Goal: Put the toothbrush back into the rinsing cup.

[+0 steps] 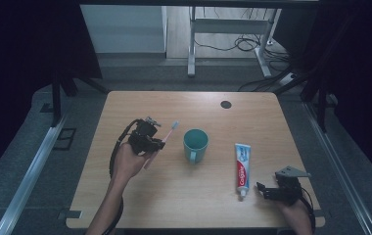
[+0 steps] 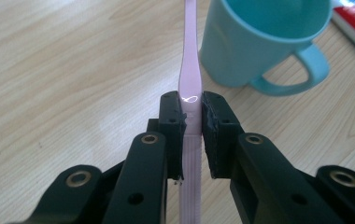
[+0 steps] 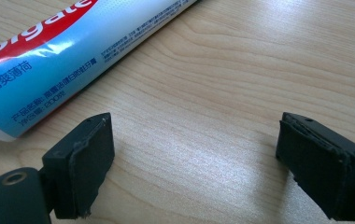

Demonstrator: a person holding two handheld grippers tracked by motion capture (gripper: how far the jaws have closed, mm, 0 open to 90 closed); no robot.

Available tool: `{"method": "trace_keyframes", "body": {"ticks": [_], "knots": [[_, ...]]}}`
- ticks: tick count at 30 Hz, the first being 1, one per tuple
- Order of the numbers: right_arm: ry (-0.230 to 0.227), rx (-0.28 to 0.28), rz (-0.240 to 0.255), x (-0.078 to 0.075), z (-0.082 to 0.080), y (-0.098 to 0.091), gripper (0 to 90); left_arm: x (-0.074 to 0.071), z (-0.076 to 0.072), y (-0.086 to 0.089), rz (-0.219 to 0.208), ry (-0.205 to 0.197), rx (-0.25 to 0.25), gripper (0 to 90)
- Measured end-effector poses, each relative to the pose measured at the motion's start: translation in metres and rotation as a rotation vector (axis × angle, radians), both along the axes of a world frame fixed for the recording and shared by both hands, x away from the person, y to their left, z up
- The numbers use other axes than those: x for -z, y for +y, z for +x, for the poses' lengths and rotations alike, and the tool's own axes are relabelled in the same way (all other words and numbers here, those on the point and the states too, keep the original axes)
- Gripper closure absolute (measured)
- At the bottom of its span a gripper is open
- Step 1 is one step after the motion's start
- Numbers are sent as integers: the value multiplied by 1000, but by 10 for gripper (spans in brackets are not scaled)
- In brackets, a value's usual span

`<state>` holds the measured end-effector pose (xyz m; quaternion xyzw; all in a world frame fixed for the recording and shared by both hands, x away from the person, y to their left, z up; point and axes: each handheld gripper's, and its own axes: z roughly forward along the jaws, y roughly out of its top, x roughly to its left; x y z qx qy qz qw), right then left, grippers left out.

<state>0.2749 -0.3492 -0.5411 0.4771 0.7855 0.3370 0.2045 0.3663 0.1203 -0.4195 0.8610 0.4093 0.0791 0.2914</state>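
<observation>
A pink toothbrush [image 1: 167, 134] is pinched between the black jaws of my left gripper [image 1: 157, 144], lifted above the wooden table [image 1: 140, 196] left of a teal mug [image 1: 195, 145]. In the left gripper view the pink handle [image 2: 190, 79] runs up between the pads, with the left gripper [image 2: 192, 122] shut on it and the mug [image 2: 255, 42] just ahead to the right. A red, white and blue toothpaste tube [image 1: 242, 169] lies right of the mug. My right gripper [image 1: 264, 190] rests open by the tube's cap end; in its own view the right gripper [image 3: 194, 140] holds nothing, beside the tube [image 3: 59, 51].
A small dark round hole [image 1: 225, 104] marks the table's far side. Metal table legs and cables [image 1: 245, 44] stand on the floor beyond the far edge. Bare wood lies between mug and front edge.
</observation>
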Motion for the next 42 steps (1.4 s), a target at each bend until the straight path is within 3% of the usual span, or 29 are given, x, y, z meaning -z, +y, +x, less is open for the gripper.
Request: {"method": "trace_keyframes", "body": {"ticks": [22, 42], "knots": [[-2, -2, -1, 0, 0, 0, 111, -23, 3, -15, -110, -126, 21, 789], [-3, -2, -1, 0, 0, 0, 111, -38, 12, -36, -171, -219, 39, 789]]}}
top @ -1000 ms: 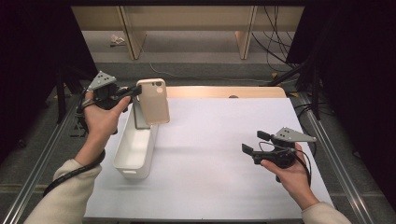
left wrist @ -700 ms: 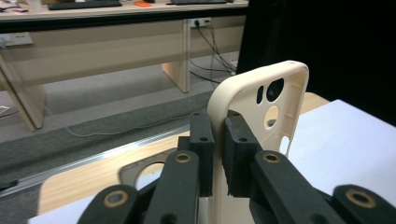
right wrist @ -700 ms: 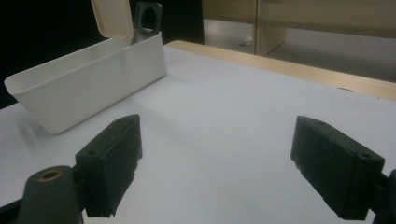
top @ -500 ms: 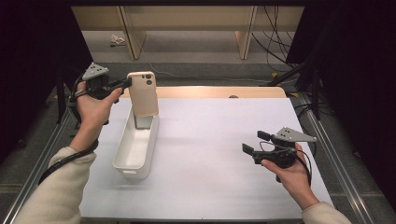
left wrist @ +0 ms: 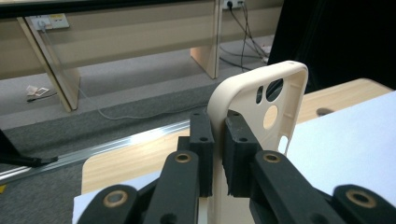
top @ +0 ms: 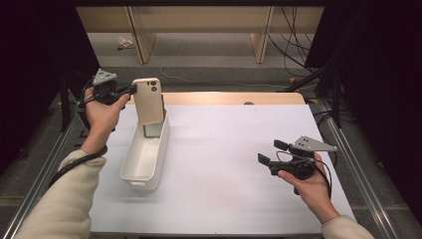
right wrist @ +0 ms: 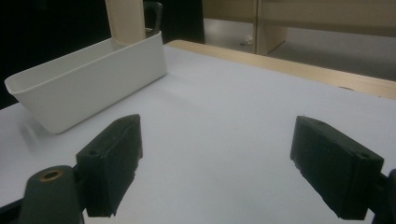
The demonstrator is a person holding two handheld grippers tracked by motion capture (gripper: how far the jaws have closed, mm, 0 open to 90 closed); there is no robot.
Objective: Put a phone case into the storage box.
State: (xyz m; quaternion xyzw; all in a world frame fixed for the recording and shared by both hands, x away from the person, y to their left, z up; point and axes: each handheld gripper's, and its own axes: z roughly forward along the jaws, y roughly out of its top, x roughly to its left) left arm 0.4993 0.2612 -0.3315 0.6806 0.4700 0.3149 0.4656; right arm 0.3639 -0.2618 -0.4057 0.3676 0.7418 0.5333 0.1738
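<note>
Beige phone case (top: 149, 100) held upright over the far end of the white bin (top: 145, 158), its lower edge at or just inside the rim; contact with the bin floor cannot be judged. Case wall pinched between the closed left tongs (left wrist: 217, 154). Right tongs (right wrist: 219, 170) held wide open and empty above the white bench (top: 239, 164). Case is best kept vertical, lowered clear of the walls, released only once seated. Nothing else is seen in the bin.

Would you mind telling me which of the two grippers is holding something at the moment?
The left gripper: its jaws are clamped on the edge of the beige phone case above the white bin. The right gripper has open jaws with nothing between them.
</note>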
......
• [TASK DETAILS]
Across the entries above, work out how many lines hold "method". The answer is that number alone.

• [ANSWER BOX]
2